Beverley Lumpkin: Halls of Justice

ByABC News
February 1, 2002, 3:10 PM

W A S H I N G T O N, Feb. 9 -- After years of watching steadily increasing Justice Department budgets, it was quite a surprise to see one that was essentially flat (factoring in the post 9/11 supplement, there was actually a drop from the last fiscal year).

But the real shock was to see funds transferred from Justice to the Federal Emergency Management Agency for domestic preparedness. In Washington, the bureaucratic imperative demands more resources, more troops, more funds, to prove one's mission is essential. (This is why Homeland Security chief Tom Ridge is having such trouble; it echoes various drug czars' frustrations with no money or troops you're powerless.)

Losing $234.5 million to another agency ain't beanball and some are wondering how and why Attorney General John Ashcroft let that happen.
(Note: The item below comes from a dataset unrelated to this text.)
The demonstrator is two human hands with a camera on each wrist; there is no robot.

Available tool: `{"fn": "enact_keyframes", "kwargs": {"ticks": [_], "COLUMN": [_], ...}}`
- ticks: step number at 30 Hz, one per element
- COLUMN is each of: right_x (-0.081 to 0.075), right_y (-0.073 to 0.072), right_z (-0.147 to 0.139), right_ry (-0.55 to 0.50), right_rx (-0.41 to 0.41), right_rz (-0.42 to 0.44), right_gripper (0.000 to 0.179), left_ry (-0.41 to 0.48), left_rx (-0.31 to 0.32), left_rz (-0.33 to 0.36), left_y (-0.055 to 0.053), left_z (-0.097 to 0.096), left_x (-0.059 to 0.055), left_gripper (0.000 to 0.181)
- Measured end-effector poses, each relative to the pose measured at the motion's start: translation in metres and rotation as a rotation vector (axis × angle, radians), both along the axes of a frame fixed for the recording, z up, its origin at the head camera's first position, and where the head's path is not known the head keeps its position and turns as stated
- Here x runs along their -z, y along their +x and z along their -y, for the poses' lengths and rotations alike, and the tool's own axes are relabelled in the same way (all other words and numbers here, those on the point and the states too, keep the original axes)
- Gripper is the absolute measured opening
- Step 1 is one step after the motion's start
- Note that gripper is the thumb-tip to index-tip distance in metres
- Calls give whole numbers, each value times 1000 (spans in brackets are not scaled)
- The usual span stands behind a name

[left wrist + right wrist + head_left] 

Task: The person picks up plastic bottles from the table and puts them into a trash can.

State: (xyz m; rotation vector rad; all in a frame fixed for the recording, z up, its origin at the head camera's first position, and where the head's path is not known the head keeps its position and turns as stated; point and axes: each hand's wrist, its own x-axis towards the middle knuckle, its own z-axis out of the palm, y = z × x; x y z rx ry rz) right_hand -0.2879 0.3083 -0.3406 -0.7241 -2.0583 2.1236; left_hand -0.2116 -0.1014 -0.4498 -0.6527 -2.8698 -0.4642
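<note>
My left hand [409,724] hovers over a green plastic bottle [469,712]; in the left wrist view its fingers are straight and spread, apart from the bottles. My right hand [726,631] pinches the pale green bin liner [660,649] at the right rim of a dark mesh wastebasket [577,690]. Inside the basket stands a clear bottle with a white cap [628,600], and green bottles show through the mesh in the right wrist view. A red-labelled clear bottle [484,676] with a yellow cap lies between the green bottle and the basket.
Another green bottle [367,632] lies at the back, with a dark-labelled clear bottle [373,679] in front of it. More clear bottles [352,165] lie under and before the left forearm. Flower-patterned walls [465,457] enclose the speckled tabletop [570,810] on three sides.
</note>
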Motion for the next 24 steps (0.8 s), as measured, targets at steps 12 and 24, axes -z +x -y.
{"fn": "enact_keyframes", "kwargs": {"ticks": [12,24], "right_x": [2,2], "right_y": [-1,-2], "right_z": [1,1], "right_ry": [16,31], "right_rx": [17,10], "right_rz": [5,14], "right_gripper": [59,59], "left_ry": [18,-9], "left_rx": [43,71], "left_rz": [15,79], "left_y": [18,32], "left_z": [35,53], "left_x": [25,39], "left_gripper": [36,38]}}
One Capitol Hill staffer was "pretty amazed," noting, "There's a whole new set of issues and they've taken Justice out of it."

A former top Justice official was also surprised to see the Bureau of Prisons' budget for FY03. He noted that for the last several years, with prison population projections going through the roof, Justice had been adding essentially a new penitentiary each year. Now all they're doing is activating or expanding.

"Something's radically changed here," he said.

He asserted that federal prisons had been 50 percent over capacity and there had been plans to cut that overcrowding by half over five years. Especially with the increased prosecutions of gun and drug crimes that Ashcroft has been promising, the population is unlikely to decline.

Budget officials, through public affairs, responded they are "aware that BOP facilities are overcrowded, operating at 31 percent over capacity system-wide. Medium- and high-security facilities are even higher, including 58 percent overcrowding at medium security facilities The president's FY 2003 budget request has balanced the funding of this challenge with that of his other top priorities, such as counterterrorism."

It was also somewhat surprising that the budget at least to my non-green-eyeshaded eyes does not appear to reflect Ashcroft's grand new vision of Justice, first announced during his "restructuring" speech last November, when he said 10 percent of total resources would be shifted from headquarters to the field to fight terrorism.

It may simply be that by then the budget process was too far along to be able to reflect these changes, but it does seem a bit counterintuitive, given the daily mantra we've been fed post-9/11 of Justice's changed mission to placing counterterrorism above all else. At this writing no one has been able to explain this to me.